筆者は臨床研究を学んできたが、長年臨床に真摯に向き合ってきた先生の「研究の本質を読み取る力」には敵わないな、と思うことはよくある。臨床研究の本質は臨床現場にあり、ということを忘れてはいけない。
またレジデントは論文が読めなくて当たり前。専門医を取得した先生であっても論文を最初から最後まで、統計解析まで含めて読める人はかなり少ないと思われる。論文を読むという視点から大事なことは、最初のハードルをできるだけ下げること。英語が苦手ならば翻訳ソフトを使ってしまい、研究デザインや統計解析にこだわりすぎず、大意を組み取ることに集中することだと思う。具体的に論文を読むには「臨床からの視点」と「研究からの視点」で読む必要があるが、研究からの視点は学ぶのが大変なので、まずは臨床からの視点で考えられるようになろう。

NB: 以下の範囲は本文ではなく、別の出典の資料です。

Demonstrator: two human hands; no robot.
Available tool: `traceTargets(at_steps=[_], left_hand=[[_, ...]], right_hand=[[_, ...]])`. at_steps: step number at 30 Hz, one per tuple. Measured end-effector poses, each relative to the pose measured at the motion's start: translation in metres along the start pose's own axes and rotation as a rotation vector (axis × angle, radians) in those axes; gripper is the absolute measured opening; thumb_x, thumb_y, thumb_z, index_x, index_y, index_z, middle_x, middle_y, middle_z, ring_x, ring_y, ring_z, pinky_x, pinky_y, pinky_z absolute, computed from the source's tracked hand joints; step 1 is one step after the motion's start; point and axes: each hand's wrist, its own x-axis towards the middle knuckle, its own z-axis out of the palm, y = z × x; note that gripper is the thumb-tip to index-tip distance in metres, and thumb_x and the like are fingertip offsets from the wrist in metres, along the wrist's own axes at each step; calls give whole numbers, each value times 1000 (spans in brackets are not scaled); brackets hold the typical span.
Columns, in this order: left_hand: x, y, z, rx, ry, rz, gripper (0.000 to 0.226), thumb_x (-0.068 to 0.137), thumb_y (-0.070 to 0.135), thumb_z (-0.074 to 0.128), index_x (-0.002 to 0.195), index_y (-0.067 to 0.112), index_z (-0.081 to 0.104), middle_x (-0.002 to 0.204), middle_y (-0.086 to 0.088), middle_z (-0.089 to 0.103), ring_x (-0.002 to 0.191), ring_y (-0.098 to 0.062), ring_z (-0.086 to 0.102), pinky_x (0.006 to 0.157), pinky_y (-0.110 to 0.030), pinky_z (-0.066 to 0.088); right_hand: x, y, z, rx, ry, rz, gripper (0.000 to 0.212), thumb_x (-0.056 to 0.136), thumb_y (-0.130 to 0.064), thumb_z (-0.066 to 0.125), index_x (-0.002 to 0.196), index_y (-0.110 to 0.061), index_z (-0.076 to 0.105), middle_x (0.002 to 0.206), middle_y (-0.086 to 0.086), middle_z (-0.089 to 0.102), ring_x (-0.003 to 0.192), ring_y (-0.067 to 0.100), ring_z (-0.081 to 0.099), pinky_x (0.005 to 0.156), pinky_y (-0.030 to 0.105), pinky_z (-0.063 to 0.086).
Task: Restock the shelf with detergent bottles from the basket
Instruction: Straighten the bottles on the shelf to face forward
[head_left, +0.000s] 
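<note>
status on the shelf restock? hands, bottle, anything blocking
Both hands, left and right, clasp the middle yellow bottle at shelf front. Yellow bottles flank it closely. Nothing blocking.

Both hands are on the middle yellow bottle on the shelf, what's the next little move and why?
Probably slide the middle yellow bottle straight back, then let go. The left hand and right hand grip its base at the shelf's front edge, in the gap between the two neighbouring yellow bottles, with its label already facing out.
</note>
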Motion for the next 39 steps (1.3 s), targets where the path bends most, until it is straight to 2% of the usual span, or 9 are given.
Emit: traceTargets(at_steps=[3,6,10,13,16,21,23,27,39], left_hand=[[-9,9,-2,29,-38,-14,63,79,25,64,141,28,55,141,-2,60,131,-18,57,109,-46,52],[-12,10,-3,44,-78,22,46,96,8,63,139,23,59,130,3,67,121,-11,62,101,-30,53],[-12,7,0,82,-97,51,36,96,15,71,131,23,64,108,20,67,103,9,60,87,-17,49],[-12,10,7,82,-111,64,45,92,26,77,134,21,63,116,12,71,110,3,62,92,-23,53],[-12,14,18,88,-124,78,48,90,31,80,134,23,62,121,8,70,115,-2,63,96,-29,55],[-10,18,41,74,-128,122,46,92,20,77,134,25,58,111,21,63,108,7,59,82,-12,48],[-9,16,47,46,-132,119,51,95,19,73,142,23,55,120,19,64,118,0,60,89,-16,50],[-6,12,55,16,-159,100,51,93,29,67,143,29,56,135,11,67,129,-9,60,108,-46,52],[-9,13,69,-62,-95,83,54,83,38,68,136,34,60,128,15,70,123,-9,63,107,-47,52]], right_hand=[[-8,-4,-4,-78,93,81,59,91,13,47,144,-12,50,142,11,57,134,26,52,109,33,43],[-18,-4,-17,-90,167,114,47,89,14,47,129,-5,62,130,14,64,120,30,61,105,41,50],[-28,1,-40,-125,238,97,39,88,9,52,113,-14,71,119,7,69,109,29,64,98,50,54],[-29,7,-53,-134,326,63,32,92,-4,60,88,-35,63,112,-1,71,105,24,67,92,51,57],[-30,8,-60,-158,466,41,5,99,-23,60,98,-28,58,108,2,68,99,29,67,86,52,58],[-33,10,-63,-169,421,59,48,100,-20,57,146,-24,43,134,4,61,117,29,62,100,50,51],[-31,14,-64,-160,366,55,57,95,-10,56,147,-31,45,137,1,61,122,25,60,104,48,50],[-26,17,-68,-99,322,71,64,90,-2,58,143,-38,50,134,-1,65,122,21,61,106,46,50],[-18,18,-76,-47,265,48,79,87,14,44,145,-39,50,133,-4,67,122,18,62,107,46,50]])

優秀な医学生が良い臨床医になるとは限らないように、論文を読んでいるから良い臨床医というわけではありません。しかし、良い臨床医は常に自分をアップデートするために論文(総説など含む)を読んでいます。ただし論文ばかり読んでいても良い臨床医になれません。論文を読むのは患者さんに向き合って、話を聞いて、診察するよりもずっと楽です。自分が患者だったら図書館に閉じこもっている医者に診察してほしくないですよね。しかも若手医師がちゃんと論文の内容を読めているのかというと、まず読めていないと思います。ここを履き違えると「論文を読んだつもりでドヤっている口だけのイタい医者」になるかもしれないので気をつけましょう(経験談)。